▸ Aim of the exercise
Your answer is a number only: how many lines in the data below contain "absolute"?

▸ Collected data
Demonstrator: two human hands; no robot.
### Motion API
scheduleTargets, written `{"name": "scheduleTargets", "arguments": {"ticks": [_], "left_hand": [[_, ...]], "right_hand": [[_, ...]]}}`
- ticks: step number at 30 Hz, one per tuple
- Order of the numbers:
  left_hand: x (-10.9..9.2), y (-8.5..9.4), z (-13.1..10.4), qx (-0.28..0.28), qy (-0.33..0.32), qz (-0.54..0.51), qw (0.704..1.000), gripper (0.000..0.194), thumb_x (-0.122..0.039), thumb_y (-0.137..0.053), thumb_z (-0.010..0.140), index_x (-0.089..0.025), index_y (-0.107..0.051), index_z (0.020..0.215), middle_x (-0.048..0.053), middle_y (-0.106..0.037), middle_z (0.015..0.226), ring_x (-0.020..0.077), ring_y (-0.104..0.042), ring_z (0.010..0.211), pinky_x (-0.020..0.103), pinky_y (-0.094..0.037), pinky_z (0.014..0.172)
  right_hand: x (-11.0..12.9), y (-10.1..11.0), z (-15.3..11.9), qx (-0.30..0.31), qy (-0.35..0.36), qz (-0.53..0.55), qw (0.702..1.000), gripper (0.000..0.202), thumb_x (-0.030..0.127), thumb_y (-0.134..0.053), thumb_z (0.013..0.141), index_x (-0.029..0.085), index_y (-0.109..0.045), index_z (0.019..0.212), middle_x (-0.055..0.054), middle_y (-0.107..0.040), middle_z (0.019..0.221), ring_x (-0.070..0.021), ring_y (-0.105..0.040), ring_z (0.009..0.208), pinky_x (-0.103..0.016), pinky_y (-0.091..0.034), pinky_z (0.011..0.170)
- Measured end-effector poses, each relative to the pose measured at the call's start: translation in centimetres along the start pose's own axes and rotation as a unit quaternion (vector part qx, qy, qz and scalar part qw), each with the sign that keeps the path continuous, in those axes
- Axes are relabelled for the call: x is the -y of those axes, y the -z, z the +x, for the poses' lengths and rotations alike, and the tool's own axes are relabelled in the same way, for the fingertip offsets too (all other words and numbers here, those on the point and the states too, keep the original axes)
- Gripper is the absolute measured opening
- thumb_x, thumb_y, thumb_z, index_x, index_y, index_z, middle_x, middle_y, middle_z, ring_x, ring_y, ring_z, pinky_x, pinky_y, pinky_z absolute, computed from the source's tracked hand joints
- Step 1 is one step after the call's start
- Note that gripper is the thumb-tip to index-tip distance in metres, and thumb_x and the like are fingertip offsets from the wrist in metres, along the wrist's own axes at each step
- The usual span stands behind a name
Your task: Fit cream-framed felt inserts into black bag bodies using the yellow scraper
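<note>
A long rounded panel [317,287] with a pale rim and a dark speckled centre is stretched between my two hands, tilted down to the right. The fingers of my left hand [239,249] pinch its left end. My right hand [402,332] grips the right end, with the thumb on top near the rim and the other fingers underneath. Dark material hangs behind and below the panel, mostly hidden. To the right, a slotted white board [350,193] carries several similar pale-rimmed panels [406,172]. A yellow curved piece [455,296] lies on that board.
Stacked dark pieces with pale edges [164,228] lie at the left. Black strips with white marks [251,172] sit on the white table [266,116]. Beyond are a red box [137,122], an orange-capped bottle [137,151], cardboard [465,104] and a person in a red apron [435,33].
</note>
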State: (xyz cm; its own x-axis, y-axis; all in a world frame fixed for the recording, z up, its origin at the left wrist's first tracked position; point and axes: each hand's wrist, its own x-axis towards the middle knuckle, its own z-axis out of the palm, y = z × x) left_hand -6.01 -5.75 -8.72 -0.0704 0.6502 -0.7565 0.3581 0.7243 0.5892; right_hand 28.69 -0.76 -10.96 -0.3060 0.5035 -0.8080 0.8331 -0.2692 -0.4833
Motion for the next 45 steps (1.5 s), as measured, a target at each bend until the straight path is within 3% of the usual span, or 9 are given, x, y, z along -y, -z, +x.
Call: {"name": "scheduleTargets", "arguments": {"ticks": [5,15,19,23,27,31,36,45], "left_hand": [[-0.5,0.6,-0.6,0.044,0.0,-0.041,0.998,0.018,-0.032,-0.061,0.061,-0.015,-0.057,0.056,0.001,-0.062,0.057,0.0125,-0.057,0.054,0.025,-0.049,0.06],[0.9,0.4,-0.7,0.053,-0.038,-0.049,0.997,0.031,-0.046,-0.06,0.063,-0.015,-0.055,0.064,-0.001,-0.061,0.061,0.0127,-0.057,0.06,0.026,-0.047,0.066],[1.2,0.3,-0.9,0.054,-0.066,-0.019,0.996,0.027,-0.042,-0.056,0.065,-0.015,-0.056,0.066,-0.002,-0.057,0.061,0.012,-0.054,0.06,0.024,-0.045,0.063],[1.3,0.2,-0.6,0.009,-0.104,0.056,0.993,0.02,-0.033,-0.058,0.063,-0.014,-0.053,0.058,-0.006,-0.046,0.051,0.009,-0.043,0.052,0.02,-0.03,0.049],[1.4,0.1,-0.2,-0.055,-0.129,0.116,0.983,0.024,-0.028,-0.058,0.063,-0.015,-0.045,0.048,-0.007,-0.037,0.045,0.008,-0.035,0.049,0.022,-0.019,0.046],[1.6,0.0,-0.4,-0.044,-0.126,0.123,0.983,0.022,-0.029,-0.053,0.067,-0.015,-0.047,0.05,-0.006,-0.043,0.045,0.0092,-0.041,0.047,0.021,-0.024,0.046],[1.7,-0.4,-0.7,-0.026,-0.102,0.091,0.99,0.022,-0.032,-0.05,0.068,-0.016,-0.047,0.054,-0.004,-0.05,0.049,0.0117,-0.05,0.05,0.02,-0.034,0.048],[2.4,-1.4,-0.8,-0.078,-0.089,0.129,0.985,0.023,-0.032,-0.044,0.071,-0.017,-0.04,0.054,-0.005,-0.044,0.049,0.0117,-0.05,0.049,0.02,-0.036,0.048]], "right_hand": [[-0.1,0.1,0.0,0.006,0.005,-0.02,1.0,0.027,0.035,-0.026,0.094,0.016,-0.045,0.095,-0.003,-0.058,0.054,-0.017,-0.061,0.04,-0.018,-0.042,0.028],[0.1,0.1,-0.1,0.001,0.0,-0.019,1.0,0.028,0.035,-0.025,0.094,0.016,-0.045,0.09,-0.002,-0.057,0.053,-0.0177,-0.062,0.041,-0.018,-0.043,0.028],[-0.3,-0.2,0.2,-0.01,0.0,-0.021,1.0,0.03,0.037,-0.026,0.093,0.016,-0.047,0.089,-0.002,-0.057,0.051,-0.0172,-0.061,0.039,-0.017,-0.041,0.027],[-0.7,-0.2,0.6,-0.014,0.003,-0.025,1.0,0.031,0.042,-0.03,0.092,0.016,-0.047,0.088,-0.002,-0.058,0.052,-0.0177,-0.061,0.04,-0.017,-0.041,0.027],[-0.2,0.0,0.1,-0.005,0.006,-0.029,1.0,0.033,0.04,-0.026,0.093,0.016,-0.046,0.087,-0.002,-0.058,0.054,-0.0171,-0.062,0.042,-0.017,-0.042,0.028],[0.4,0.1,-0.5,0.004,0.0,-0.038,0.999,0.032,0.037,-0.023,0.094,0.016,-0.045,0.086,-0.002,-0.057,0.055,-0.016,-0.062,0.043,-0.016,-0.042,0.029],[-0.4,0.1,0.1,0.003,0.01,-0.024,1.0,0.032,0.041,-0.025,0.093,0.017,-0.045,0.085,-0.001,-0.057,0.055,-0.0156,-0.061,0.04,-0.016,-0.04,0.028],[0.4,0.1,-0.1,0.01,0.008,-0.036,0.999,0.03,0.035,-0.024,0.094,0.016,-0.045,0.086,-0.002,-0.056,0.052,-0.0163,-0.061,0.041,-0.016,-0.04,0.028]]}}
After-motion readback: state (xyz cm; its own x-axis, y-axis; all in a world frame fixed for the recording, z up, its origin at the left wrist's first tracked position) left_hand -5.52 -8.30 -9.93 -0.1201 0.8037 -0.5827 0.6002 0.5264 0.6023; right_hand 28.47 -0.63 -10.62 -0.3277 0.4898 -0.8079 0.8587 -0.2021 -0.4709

▸ Result
2